:: YOUR INSTRUCTIONS ::
Give back exactly the lines of the material below that start at the line containing "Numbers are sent" and end at the line containing "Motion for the", and no others.

++++ AVAILABLE DATA ++++

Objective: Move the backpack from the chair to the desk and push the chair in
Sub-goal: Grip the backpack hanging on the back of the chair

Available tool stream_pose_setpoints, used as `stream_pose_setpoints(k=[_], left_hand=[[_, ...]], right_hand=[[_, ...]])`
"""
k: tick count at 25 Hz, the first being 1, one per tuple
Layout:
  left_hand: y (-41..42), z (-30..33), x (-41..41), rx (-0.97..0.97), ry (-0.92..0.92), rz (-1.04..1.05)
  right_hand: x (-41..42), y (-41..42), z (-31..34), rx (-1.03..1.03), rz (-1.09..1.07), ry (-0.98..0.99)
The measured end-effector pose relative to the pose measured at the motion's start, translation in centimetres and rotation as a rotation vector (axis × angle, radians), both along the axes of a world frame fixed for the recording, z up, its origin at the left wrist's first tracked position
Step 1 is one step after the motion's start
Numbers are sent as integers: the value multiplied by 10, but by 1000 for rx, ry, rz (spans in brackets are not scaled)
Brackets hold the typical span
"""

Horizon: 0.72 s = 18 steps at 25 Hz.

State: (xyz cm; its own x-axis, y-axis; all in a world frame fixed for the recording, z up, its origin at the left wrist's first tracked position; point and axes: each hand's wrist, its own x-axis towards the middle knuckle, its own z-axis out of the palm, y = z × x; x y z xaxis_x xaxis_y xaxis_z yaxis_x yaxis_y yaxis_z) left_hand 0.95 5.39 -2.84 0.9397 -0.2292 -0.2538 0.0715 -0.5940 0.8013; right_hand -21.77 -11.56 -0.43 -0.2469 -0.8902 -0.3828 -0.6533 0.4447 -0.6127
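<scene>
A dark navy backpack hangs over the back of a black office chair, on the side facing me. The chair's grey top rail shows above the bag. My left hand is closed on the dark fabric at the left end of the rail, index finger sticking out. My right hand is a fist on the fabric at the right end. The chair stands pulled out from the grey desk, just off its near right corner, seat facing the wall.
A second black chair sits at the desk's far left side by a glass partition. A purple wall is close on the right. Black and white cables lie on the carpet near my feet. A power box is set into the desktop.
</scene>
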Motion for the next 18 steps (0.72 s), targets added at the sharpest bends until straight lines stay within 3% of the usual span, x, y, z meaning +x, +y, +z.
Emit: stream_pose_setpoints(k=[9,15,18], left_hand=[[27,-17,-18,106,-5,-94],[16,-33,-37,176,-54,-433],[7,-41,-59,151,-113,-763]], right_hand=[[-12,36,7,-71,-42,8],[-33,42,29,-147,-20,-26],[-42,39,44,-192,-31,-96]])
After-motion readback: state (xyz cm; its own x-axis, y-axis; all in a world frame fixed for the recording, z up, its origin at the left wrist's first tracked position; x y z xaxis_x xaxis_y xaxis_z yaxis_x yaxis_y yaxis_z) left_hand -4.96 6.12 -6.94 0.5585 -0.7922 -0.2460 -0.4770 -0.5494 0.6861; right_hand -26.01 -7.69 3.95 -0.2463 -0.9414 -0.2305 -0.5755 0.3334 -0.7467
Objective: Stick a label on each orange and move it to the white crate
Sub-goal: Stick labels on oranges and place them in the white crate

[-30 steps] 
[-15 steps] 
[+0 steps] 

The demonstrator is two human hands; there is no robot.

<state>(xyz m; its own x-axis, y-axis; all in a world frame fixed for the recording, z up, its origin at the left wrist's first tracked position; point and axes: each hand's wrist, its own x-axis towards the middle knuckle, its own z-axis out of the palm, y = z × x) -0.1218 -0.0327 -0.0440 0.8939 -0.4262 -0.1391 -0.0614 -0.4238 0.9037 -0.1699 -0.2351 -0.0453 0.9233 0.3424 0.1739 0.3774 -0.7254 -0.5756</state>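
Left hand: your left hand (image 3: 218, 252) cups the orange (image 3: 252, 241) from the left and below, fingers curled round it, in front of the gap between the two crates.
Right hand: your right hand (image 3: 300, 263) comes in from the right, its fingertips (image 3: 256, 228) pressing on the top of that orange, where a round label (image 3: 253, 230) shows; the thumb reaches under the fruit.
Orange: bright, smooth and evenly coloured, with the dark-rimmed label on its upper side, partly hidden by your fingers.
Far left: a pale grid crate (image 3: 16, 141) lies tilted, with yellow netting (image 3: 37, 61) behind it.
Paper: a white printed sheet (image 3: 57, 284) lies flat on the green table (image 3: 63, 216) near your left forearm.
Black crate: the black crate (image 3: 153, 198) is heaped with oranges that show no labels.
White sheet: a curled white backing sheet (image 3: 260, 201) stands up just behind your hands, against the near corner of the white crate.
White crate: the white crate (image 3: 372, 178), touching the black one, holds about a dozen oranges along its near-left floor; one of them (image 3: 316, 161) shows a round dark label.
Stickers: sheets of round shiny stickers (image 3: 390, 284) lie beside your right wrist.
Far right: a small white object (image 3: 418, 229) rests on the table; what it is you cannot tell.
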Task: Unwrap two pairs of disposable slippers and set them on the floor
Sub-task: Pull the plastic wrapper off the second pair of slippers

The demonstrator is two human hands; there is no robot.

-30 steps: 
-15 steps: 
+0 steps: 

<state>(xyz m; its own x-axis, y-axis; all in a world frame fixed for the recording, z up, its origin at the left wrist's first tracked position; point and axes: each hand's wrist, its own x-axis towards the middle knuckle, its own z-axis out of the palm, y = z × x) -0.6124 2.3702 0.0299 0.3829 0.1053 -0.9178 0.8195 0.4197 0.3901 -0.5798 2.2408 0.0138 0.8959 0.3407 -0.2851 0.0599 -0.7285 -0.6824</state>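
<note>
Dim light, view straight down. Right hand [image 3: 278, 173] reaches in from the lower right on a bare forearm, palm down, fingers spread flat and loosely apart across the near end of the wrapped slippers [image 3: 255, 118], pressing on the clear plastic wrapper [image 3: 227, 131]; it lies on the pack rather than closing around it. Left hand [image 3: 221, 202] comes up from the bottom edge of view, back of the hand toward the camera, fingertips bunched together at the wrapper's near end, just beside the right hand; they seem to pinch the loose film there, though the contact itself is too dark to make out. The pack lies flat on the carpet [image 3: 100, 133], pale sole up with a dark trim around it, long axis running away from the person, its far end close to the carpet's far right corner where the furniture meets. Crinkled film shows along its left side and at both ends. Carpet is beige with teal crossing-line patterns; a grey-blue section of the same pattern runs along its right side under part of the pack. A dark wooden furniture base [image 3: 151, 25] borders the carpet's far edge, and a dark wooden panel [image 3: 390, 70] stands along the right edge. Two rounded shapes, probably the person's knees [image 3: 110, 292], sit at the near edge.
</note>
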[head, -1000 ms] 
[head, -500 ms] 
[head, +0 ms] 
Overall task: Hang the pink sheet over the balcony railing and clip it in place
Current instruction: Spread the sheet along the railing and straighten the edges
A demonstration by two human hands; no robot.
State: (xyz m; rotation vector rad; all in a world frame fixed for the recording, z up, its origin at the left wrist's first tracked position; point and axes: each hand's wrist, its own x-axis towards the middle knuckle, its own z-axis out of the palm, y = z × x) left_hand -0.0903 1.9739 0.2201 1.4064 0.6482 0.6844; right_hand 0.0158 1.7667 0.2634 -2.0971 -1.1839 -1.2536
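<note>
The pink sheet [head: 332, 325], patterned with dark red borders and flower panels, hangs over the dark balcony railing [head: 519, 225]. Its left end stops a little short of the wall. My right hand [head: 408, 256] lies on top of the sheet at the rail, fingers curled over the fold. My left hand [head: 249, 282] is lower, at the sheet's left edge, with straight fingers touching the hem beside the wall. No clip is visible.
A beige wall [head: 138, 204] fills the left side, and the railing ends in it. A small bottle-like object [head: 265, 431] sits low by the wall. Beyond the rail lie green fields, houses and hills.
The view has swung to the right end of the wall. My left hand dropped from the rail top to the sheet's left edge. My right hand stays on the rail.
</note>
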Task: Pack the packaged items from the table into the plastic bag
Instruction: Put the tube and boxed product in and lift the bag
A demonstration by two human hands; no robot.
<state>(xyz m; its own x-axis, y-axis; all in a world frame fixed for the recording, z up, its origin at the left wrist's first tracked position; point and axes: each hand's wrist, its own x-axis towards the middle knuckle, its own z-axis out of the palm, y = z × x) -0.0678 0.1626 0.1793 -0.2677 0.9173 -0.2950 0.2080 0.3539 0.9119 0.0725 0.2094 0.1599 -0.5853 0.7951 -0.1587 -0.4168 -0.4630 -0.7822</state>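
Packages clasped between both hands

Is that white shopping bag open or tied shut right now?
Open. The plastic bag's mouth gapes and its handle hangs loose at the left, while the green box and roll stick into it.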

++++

:: OUTPUT OF THE TASK ::
Numbers are sent as integers: the value multiplied by 10, but by 1000 for rx, ry, rz (spans in brackets are not scaled)
Brackets hold the typical span
"""

Horizon: 0.72 s = 18 steps at 25 Hz.

State: (xyz cm; its own x-axis, y-axis; all in a world frame fixed for the recording, z up, its origin at the left wrist's first tracked position; point and axes: each hand's wrist, its own x-axis towards the middle knuckle, its own z-axis out of the palm, y = z × x; x y z xaxis_x xaxis_y xaxis_z yaxis_x yaxis_y yaxis_z) left_hand 0.95 5.39 -2.84 0.9397 -0.2292 -0.2538 0.0715 -0.5940 0.8013; right_hand -21.77 -11.56 -0.43 -0.2469 -0.8902 -0.3828 -0.6533 0.4447 -0.6127
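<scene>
A dark navy backpack hangs over the back of a black office chair, on the side facing me. The chair's grey top rail shows above the bag. My left hand is closed on the dark fabric at the left end of the rail, index finger sticking out. My right hand is a fist on the fabric at the right end. The chair stands pulled out from the grey desk, just off its near right corner, seat facing the wall.
A second black chair sits at the desk's far left side by a glass partition. A purple wall is close on the right. Black and white cables lie on the carpet near my feet. A power box is set into the desktop.
</scene>
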Motion for the next 18 steps (0.72 s), targets added at the sharpest bends until straight lines stay within 3% of the usual span, x, y, z meaning +x, +y, +z.

Work on this exercise is finished.